| WHAT IS EXPECTED |
Beneath this line is the data. Output exactly the lines from the line with "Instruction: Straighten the" to the line with "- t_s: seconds", both ends included, and nothing more.

INPUT DATA Start Marker

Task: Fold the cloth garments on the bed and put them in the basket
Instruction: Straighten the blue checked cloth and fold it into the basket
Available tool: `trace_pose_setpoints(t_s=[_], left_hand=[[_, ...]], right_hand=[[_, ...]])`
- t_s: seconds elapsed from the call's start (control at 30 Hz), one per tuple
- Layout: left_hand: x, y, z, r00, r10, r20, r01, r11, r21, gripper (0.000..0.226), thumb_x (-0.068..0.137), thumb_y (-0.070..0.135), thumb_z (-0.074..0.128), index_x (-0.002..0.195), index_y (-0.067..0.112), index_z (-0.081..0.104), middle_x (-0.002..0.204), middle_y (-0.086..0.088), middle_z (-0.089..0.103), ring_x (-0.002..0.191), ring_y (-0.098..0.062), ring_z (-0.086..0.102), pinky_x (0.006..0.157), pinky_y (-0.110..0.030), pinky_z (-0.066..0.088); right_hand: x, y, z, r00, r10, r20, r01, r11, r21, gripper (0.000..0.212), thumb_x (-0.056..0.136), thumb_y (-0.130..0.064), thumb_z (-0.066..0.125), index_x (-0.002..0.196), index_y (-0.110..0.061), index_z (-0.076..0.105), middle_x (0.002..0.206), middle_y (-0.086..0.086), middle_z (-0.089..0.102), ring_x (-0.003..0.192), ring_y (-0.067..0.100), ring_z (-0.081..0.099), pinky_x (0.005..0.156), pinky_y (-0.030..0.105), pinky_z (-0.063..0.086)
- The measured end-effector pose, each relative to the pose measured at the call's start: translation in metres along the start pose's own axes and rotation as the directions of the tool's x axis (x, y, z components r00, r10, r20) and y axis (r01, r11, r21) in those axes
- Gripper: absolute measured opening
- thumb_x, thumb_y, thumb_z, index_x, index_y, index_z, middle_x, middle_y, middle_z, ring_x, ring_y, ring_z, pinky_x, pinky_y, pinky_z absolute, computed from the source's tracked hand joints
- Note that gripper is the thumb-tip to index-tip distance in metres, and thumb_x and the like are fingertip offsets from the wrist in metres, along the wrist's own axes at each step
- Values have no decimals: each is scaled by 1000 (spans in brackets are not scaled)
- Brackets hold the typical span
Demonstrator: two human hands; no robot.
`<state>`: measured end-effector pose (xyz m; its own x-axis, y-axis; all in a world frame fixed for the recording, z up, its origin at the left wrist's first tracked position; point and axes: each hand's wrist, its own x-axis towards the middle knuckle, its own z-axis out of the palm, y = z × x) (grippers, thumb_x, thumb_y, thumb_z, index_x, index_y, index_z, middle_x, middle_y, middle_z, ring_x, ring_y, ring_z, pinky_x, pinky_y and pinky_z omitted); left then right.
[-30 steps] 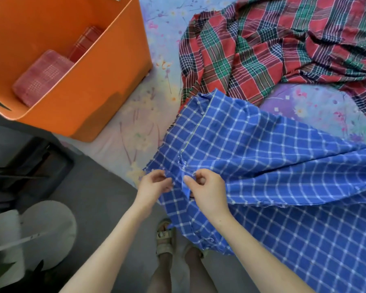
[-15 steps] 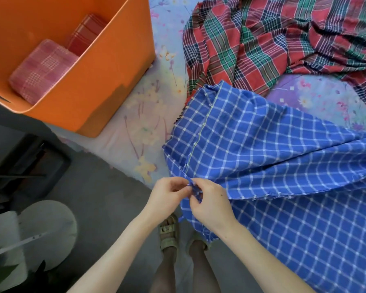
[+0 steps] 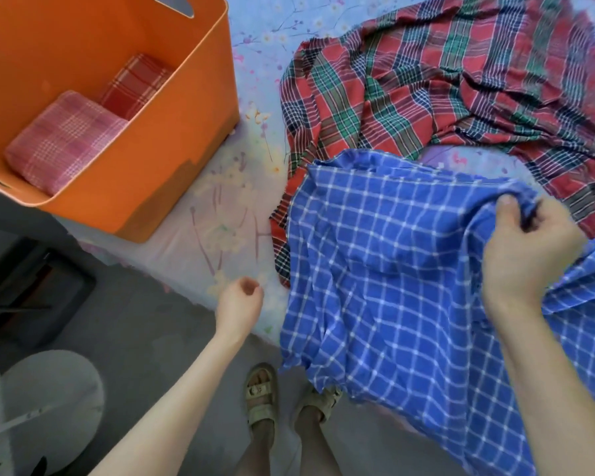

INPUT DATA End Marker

| ANSWER |
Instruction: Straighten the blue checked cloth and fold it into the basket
Available tool: `trace_pose_setpoints(t_s=[_], left_hand=[[_, ...]], right_hand=[[_, ...]])`
- t_s: seconds elapsed from the call's start (control at 30 Hz), one per tuple

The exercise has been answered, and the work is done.